A question about key lock: how many of you use it?

A question about key lock: how many of you use it?

I’ll give you a little background as to why I’m asking this question: earlier this month i was going out with a buddy of mine for his bday, when i got to his house i found out he had a few other friends over one of which brought his DJ gear. Cool. Turns out he has been DJing for like 10 years and is doing a good job of it at the house.

Skip to the end of the night and for reasons which i won’t get in to i’m now on the couch feeling kind of sick :stuck_out_tongue: So my buddy decides to hop on the decks and with essentially little knowledge of Traktor is mixing up a storm with 0 problems of clashing keys. I can’t move from the couch to get up and look but I’m thinking “ok, wtf? either all the songs the DJ friend has are in the same key or i’m missing something” So he’s going at it for a good long while before another guy hops on, same result, again “wtf?” Finally a random girl decides to try it out and again same result. Now I’m actually rather annoyed cuz this is just way too easy. It takes me weeks to get just the right songs for a given mix sometimes, and these 3 are doing this all on the fly??

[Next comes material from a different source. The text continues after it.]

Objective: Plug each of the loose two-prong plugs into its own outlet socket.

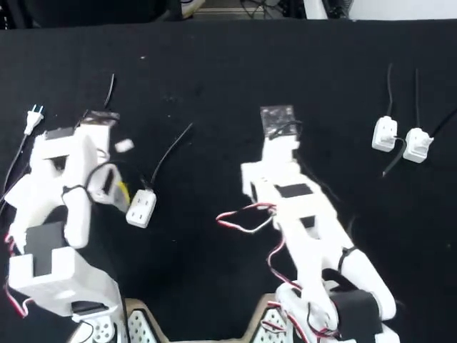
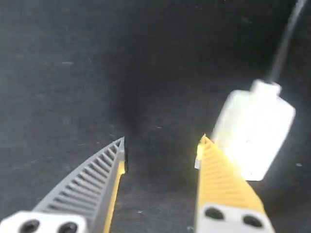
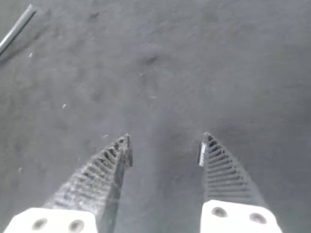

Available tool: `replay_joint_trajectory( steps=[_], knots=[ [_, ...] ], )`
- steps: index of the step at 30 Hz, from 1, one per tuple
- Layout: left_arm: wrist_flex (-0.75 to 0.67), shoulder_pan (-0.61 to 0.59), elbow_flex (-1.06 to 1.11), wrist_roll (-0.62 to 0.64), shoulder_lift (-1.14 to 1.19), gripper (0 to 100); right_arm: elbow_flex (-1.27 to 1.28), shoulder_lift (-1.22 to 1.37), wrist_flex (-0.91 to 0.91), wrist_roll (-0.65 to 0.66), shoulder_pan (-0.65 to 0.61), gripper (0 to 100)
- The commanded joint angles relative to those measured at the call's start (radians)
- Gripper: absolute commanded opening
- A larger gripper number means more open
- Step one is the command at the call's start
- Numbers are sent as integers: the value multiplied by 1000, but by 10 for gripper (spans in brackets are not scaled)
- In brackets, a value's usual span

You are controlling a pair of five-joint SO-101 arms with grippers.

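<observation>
Plug [image 1: 32,118] lies far off. Left tool [image 2: 162,141] is open and empty, just beside the socket [image 2: 252,131]; a bump could push the socket away. Right tool [image 3: 166,137] is open too.

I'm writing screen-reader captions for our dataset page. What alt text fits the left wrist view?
The left gripper hangs open over black cloth, its grey finger and yellow finger well apart. A white socket with a black cord lies on the cloth beside the yellow finger.
</observation>
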Motion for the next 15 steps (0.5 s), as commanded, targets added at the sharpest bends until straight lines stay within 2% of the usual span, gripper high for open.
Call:
replay_joint_trajectory(
  steps=[1,5,9,15],
  knots=[
    [0,154,41,35,-15,237,-45,-65,-11,-12,69,211],
    [74,302,13,110,-31,237,-44,-70,-11,-12,83,211],
    [130,420,-27,117,-52,237,-44,-70,-11,-12,83,211],
    [160,410,-47,95,-87,238,-44,-70,-11,-12,81,211]
  ],
)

See I’m an Ableton guy, but I did dabble with Traktor when i was just starting and I seemed to recall talk of a function called key lock. With a little Googling turns out this is the case. My question is how many people actually use key lock when they mix? There is always the seemingly monthly thread about using “sync” to beatmatch and how this is clearly cheating blah blah blah, however it strikes me that if a bunch of randoms can hop on the decks and flawlessly harmonic mix, then how is key lock never discussed as being 10’xs worse than sync? I’m not saying it is or isn’t “cheating” (my take on that has been if it sounds good, who cares?) but coming from someone who pretty much does every mix harmonically without that function and knowing how brutal that can be sometimes to find songs which fit the mood and actually go together key wise, I’m curious to know how many people are doing this. Is this standard or is it, like sync, a matter of personal preference? Because if 3 people with essentially no knowledge of the songs or Traktor can do it that easily, then I gotta be doing something wrong.

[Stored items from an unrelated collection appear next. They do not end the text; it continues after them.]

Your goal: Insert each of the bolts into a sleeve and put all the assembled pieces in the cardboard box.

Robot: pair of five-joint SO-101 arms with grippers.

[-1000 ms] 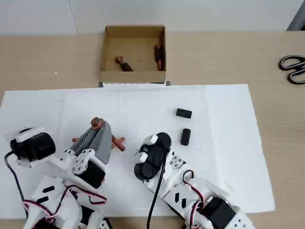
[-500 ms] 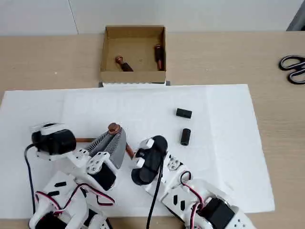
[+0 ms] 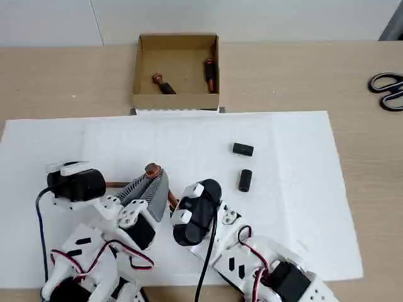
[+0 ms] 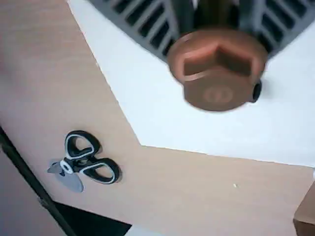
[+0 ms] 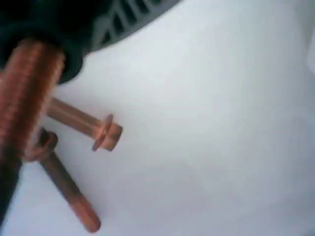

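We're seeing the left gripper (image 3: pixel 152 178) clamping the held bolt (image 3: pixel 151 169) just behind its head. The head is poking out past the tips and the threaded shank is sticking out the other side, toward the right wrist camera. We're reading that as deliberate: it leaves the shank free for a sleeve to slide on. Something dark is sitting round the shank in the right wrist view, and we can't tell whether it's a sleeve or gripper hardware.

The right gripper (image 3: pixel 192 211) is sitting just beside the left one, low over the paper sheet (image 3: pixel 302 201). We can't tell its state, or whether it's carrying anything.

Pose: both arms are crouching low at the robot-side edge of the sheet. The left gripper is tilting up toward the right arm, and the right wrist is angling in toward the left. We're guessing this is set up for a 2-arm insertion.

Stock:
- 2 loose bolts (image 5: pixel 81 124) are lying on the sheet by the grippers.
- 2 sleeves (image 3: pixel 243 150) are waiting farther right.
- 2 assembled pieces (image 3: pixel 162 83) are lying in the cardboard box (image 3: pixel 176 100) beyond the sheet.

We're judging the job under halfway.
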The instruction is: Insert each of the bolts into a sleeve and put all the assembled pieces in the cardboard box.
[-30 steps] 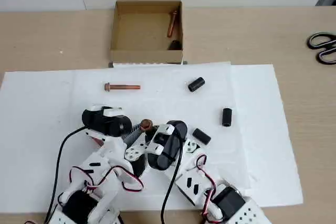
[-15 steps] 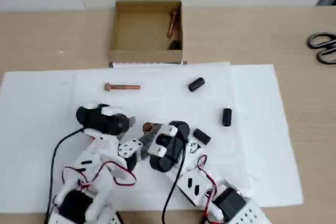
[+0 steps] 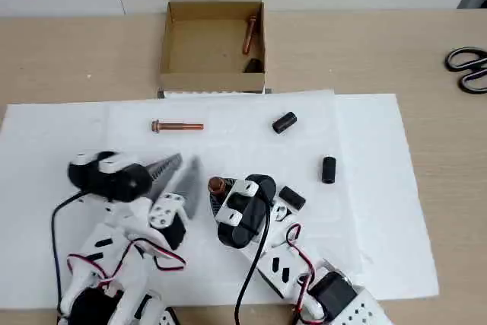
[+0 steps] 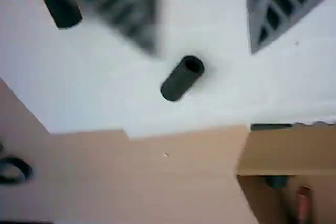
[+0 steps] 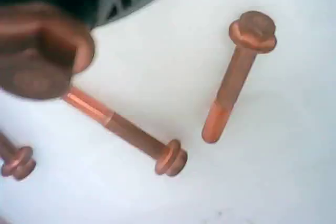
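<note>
The right gripper (image 3: 221,192) sits near the middle of the white paper sheet (image 3: 68,127), closed on a copper bolt (image 3: 216,185) whose flanged head pokes up past the jaws. Its wrist view shows that head as a near blur, with more loose bolts (image 5: 239,74) lying on the sheet beneath. The left gripper (image 3: 187,160) hangs just to its 9 o'clock with its ribbed jaws spread wide and nothing between them.

The step in hand looks like fetching a sleeve for the held bolt. The best candidate is the black sleeve (image 4: 182,77) lying between the open jaws in the left wrist view; in the high view it is at about 2 o'clock from the left gripper, below the box's right corner. It lies on its side and is round, so it will probably roll if one jaw nudges it first. The jaws should come down straddling it across the barrel and close on the curved wall near the middle, leaving both open ends clear. The bore must then line up with the bolt's shank, so the right arm should hold steady.

Two other sleeves (image 3: 329,170) lie at 3 o'clock of the right gripper, one just beside that arm. Another bolt (image 3: 176,125) lies at 12 o'clock from the left gripper. The cardboard box (image 3: 173,43), at the table's 12 o'clock, already holds a bolt and a dark sleeve, so most of the task remains.
</note>
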Available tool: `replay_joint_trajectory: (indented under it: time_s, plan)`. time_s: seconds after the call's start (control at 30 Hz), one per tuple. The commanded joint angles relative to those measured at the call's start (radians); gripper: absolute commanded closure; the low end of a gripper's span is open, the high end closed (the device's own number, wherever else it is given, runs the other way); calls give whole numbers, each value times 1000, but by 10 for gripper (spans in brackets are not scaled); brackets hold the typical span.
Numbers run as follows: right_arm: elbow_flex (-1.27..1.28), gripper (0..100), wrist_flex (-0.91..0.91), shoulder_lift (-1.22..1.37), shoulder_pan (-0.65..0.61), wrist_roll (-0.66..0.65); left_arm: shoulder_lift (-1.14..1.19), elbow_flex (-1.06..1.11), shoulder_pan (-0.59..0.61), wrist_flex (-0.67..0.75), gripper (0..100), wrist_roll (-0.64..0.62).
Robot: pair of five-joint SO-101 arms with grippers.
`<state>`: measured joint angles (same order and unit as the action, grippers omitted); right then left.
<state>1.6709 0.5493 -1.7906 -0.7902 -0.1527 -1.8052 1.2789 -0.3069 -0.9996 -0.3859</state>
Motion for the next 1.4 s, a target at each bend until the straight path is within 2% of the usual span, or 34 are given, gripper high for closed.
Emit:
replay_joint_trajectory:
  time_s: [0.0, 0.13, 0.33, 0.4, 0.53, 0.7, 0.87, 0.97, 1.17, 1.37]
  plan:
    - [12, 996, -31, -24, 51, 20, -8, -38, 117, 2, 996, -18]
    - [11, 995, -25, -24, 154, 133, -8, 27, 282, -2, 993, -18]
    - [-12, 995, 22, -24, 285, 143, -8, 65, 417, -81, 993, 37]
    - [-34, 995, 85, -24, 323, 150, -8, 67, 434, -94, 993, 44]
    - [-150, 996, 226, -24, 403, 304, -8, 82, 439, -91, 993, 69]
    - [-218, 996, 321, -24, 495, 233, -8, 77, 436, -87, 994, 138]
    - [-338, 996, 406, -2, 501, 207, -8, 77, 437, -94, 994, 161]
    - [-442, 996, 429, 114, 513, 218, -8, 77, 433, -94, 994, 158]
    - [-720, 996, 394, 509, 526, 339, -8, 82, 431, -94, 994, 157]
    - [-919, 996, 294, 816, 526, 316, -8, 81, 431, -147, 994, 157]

lolwut? Keylock doesn’t harmonically mix for you. /troll

Maybe the 3 people were undercover DJ’s…

Key lock has nothing to do with Harmonic DJing if you are not a DJ.
If your friends , who are not actual DJs are mixing various BPMs and its sounds good its more likely that the music they are playing is in the same key or related keys, just like most music of certain genres are of a similar BPM.

Key locks just prevents the track sounding like Mickey Mouse.

Keylock is not discussed by sync moaning ‘morons’ because most of the sync moaning ‘morons’ come from using CDJs that have ‘Master Tempo’ which is the same as as ‘Keylock’.
That why they dont moan about it, cus its a legitimate “cheat” in their book.

Of course its not a cheat, its a stupendously obvious technology that should be used.

Moaning about KeyLock is like someone riding a bike without pneumatic tyres saying that people riding bikes with dunlops is cheating.

i have had it on since day 1 and dont plan on turning it off any time soon :smiley:

Or riding a track bike in a city. Brakes were invented for a reason.

Dito.

I keep hearing about people slurring over transients and hating the sound of key lock, and despite the fact that I’ve never heard it, I thought that was what this thread would be about.

As to the OP…they were DJs of some kind. Or they were being guided by somebody. If it takes you weeks to put together a set, I’d look seriously at how you’re approaching things, because you just might not have it in you to DJ.

Also, I’ll be impressed if this isn’t a troll. I wouldn’t be surprised if the OP doesn’t know how to mix in Ableton without key lock.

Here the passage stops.